Thanksgiving & Letters of Gratitude. What Are You Thankful For?

A family enjoys Thanksgiving dinner. What are YOU thankful for? Photo by: storyblocksA family enjoys Thanksgiving dinner. What are YOU thankful for? Photo by: storyblocks

By: Paul Ward, Spiritual Life Coordinator, Youth Opportunity Center—

Paul Ward

Paul Ward

What are you thankful for?

It’s a simple question to ask. The words roll off the tongue like a worn out cliché. Without a doubt many will gather around a dinner table with friends and family this year and ask each other this very same question. People may ask in regular conversation. Countless social media posts with this question will weave in and out of timelines and feeds.

There will be many different answers to this question. Some will give deep philosophical or theological answers about life and God. Others will give seemingly more simple answers like family and friends. There will also be those who aren’t be able to give any answer.

For many, giving thanks doesn’t come natural. In fact, it can be a very difficult task. This doesn’t mean life is bad. Some simply find it hard to think of good things.

Count Your Blessings

When I was a kid we would sing a hymn in church called Count Your Blessings. The song was written by Johnson Oatman, Jr. in 1897 but the words are still very true today. The first verse of this hymn is,

“When upon life’s billows you are tempest-tossed,
When you are discouraged, thinking all is lost,
Count your many blessings, name them one by one,
And it will surprise you what the Lord has done.”

Oatman realized something that most of us know. When a challenge or a problem comes up in our lives we focus most of our attention and energy on it. That’s not necessarily a bad thing.

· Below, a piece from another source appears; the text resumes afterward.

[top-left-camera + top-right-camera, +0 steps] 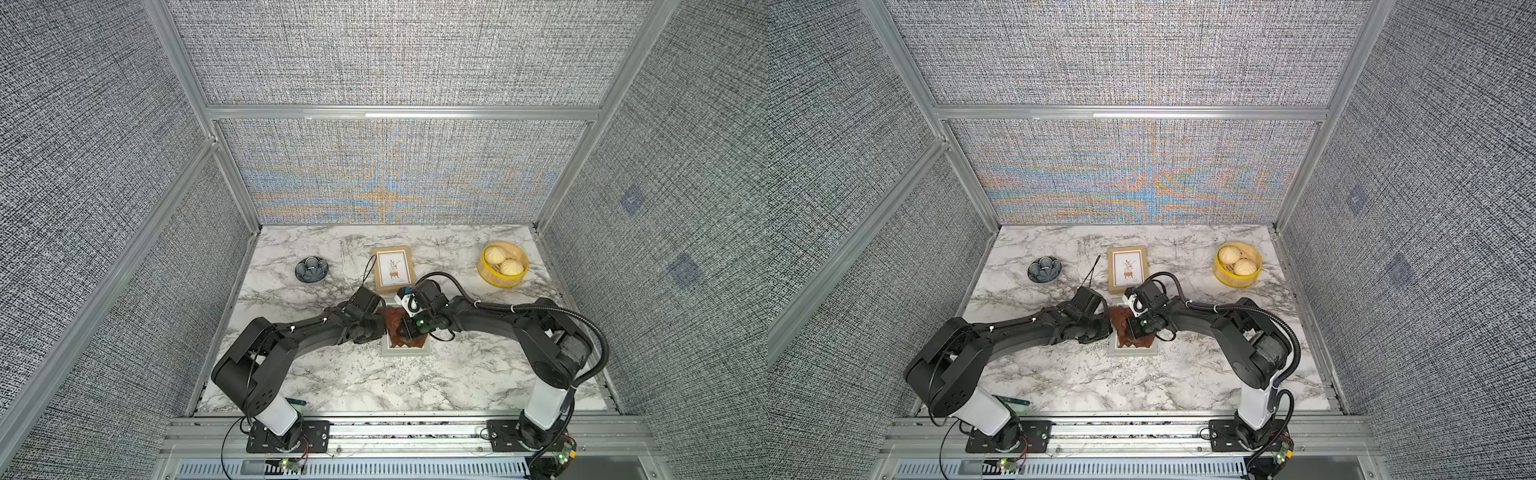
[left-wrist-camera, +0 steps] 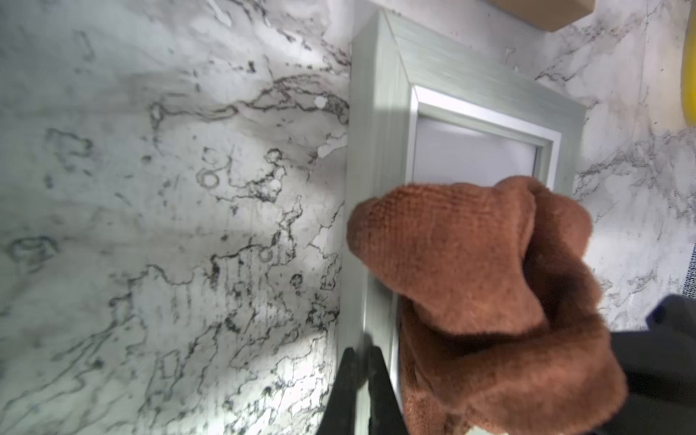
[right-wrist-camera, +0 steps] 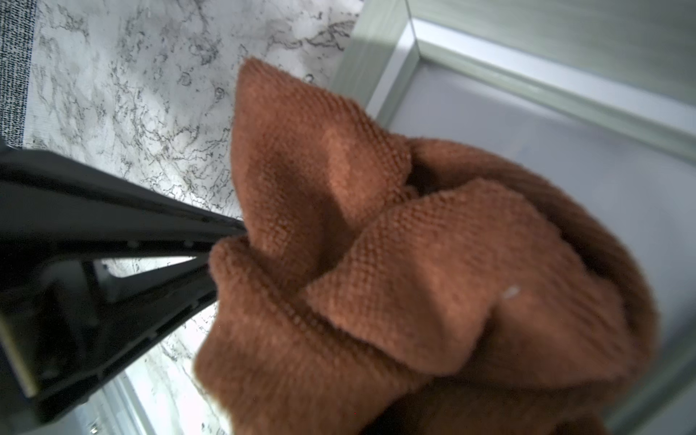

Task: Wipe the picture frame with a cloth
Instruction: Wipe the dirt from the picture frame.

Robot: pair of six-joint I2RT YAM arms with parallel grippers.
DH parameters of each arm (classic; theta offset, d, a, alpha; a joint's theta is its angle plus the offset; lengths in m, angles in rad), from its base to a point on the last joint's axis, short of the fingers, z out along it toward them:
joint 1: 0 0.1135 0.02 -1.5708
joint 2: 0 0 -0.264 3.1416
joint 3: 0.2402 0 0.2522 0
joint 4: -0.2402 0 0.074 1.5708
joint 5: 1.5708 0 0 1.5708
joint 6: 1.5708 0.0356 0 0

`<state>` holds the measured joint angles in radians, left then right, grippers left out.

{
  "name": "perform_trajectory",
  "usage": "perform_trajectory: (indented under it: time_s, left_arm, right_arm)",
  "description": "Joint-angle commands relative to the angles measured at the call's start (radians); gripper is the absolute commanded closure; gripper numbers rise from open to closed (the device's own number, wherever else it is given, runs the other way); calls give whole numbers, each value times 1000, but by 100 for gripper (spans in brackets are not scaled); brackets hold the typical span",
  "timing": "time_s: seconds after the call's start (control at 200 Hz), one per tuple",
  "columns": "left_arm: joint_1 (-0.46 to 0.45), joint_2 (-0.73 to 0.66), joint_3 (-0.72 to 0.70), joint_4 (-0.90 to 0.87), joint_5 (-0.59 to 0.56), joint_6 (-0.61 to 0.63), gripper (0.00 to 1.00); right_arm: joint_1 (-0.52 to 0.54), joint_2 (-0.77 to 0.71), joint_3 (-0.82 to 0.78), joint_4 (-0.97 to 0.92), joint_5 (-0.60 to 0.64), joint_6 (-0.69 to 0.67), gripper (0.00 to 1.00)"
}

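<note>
Marble table (image 1: 332, 374): grey frame (image 2: 376, 132) lies flat near centre, glass up. Cloth (image 3: 414, 282) sits bunched on glass, lapping rail on left arm's side. Left gripper (image 2: 362, 354): jaws clamped on that rail, pinning frame. Right gripper (image 3: 226, 241): jaws pinched tight on cloth fold. Step, by my read: wiping glass. Next move calls for dragging cloth across bare glass, pressing down, frame pinned.

1. Left arm (image 1: 299, 336) and right arm (image 1: 490, 320) — black, boxy links; white lower casings (image 1: 277, 409) just above the rail (image 1: 415, 434).
2. Black perforated base plates (image 1: 316, 432) sit on the rail.
3. Ribbed black hose (image 1: 548, 308) along the right arm, above the rail.
</note>
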<state>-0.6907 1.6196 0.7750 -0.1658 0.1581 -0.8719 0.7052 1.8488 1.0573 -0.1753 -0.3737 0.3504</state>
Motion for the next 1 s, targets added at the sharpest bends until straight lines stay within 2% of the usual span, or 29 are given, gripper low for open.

This can help us overcome difficulties better and quicker. The problem is we don’t always have much energy left to focus on the good things. So they often pass by us unnoticed.

Naming things we are thankful for, or counting our blessings, can help counteract this effect in our lives. There have been multiple studies to show the positive effects of listing our blessings. When we intentionally show gratitude, we feel better about our lives and about the world around us. Showing gratitude helps us to readjust the lenses we look at life through and see a better, more accurate, reflection of reality.

Researchers at Berkley took this idea one step further. They took several individuals who were seeking therapy and asked them to participate in a study. Some of the people going to therapy were asked to write three letters of gratitude to three different individuals in their life. They wrote one a week, but weren’t required to actually send the letters. Some chose to send them, and some did not.

One week after the writing assignments were complete, researchers discovered that some of the individuals who wrote the gratitude letters were feeling better than the rest of the group. After four weeks, more reported feeling better. After 12 weeks it was clear that those who had written gratitude letters were reporting feeling better than those who were not asked to write the letters. They were also responding better in their therapy.

The positive results showed up in all of the people who wrote the letters, even if they didn’t send them. Identifying something that we’re grateful for and thinking about it long enough to write a letter leaves a lasting positive impact on the rest of our lives.

Express Your Gratitude

Take some time this Thanksgiving to express exactly what you’re thankful for. You can tell your friends and family around a dinner table or share it on social media. It will help them and it will help you. You might even want to write a few gratitude letters to people who you’re grateful for. According to the researchers at Berkley, you’ll feel a lot better if you do. How do you think it would make someone else feel to receive a letter like that?

There’s an idea here that’s even more radical. What would it look like if we began doing this on a regular basis? What if once a month we made it a point to write a letter or two of gratitude? If just writing three letters had a significant positive impact on people for three months, what would writing letters every month do for us? What would it do for the people in our lives that we are grateful for? How different would your relationships be? How different would your world be? What difference could that make in our community?